§ **TASK GOAL**: Give back a single number: the count of lines in the data that contain the string "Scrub".

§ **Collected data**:
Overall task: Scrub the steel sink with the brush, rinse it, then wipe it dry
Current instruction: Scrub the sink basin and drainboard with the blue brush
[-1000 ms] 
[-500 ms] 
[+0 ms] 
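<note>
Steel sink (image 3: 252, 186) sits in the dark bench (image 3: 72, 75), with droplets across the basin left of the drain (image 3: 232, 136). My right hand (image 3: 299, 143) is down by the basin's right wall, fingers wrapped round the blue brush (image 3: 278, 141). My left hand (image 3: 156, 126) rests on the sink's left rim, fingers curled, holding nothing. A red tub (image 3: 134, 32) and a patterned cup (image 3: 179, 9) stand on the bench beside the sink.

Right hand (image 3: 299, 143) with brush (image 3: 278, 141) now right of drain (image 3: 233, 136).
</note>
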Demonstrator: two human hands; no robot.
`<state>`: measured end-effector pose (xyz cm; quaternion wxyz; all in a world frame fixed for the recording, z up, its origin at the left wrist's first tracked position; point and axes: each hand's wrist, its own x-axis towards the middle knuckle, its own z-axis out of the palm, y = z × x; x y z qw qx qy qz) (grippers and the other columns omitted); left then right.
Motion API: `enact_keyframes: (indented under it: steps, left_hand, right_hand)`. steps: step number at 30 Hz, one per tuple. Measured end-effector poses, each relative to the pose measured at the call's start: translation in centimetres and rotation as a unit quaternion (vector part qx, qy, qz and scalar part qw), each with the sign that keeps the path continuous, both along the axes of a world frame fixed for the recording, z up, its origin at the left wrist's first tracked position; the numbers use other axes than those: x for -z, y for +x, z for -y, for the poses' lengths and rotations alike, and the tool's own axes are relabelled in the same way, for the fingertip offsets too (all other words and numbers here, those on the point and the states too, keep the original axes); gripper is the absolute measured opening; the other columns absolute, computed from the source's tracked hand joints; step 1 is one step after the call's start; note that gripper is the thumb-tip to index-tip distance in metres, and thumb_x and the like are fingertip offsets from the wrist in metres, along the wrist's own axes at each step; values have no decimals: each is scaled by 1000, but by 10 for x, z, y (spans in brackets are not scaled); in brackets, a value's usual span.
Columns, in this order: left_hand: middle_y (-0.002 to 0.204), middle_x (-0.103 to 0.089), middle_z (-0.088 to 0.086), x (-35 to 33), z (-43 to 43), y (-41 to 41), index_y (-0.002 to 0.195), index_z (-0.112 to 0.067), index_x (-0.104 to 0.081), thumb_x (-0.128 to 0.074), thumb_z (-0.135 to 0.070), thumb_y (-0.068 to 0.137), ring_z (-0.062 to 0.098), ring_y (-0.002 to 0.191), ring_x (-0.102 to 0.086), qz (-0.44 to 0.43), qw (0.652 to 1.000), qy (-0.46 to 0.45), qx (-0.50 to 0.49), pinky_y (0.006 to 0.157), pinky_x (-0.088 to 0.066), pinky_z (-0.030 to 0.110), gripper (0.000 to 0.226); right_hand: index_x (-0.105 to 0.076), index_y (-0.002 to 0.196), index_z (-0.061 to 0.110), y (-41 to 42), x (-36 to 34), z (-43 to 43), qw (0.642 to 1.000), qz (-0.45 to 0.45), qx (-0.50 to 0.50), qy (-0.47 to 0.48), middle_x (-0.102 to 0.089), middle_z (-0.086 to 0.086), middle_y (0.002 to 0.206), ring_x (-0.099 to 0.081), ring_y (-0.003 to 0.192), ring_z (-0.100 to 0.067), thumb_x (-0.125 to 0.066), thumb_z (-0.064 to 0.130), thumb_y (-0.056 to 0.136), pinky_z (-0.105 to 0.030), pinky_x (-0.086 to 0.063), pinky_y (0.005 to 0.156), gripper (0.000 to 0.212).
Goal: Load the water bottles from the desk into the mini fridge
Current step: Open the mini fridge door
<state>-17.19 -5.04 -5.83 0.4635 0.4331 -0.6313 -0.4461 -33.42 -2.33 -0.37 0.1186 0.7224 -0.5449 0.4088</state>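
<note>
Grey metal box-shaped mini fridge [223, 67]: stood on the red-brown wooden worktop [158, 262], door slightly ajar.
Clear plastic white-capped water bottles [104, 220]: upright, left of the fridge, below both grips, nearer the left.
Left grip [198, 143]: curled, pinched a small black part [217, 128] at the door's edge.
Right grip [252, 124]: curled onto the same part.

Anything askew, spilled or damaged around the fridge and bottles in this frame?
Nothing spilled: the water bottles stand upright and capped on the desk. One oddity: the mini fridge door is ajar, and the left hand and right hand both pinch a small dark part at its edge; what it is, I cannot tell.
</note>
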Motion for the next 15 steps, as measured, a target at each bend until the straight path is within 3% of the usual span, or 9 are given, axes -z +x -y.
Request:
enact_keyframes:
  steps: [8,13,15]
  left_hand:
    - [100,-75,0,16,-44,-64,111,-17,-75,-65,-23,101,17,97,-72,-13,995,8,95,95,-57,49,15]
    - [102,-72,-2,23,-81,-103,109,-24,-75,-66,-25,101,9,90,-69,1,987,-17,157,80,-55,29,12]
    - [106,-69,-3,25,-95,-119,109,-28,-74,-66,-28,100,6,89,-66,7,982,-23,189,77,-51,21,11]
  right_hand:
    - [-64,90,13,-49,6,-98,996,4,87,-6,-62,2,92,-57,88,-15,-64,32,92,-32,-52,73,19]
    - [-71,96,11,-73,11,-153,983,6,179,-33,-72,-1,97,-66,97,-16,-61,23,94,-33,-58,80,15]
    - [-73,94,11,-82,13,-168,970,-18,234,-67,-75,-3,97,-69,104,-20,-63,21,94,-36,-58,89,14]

§ **WRITTEN REPLY**: 2